■ What to work on ■
For the listing that follows, give again exactly the lines from the one with "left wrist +" to the one with "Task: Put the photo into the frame", including both.

■ Data block ■
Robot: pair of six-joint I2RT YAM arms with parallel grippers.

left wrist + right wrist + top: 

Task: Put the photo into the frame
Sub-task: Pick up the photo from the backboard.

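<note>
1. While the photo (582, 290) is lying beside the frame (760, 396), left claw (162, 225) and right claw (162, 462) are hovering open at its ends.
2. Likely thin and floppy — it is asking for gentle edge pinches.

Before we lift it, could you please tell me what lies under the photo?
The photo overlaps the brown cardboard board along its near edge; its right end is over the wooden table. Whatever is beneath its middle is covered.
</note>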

■ Task result ■
left wrist + right wrist + top: 

Task: Put the photo into the frame

At this stage, the exercise is finished.